My recent post on the Best States for Entrepreneurs 2011: http://roymorejon.com/best-states-for-entrepreneurs-2011/ highlights the  best and worst states for business.

Aug 13, 2010 3:28 PM Lisa Welchman Lisa Welchman  says:

Hi Ann,

Thanks for quoting my comment. Just to be clear, I think it's good to have a positive attitude towards these things but one needs to be realistic as well. Years of working with government organizations around Web-based technology tells me that it's going to take a bit more then several rapid development projects to change the culture of government. Just as application development processes need to re-examined, so do the management structures which support them. That's not going to happen accidentally, but will have to be intentionally put into place by leadership. Leaving behind one application rapidly and effectively designed and implemented is not enough "legacy" to transform decades of organizational behavior.

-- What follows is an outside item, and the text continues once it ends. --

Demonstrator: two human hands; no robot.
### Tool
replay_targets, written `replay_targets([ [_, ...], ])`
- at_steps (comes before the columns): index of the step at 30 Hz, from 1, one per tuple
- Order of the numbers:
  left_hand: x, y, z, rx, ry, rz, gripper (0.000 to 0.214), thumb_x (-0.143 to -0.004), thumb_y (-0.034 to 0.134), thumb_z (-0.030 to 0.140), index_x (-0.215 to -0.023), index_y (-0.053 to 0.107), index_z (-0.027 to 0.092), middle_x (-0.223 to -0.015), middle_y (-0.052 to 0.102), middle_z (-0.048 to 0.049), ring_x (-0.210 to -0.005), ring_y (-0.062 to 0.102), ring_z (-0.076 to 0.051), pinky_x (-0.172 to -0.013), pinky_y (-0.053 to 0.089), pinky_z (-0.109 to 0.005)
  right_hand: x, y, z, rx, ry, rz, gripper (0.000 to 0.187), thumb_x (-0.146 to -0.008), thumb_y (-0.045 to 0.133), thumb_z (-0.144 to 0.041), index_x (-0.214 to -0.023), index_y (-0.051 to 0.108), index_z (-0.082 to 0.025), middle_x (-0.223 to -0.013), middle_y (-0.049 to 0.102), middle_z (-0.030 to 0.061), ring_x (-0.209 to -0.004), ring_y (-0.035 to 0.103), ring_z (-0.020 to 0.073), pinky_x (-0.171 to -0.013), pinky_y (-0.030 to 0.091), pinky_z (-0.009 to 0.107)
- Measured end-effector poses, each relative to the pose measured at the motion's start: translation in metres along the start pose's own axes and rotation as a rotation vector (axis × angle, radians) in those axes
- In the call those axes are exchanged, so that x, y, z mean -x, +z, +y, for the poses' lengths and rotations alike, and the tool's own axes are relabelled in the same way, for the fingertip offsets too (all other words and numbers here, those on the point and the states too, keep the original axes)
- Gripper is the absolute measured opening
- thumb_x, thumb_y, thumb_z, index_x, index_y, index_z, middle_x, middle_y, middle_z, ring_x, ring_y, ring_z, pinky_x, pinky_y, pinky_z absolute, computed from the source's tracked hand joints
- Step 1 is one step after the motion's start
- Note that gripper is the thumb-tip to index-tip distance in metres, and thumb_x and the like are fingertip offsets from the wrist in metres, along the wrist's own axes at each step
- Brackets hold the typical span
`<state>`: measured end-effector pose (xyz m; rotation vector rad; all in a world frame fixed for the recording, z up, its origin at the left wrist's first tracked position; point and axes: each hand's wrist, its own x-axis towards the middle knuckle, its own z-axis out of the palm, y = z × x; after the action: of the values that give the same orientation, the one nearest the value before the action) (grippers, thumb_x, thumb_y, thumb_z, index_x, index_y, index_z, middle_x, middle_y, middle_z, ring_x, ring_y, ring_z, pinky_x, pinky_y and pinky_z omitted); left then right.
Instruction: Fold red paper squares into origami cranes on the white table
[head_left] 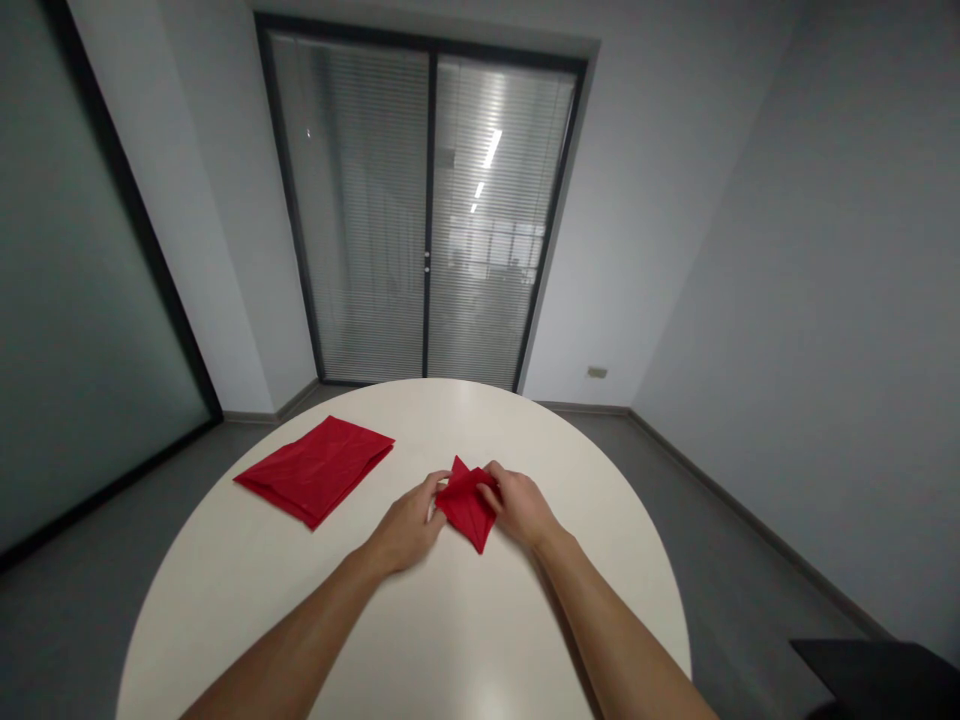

It would be great if we could examine the effective management environments that allow lighter more agile development to take place in the first place and make sure those are installed in government as well.

Aug 13, 2010 7:56 PM Mark Flaherty Mark Flaherty  says:

How I wish my local government would become more progressive. Most important is to solicit feedback from its taxpayer on more decisions, especially those affecting the budget, in Web 2.0 way.

They are doing a little better job using their site to post meeting agendas and notes, but people who work all day can't attend those meetings to make their voice heard.

But as Lisa says the self-serving, non-responsive culture is so ingrained, it will take time. What can we do to shorten that time?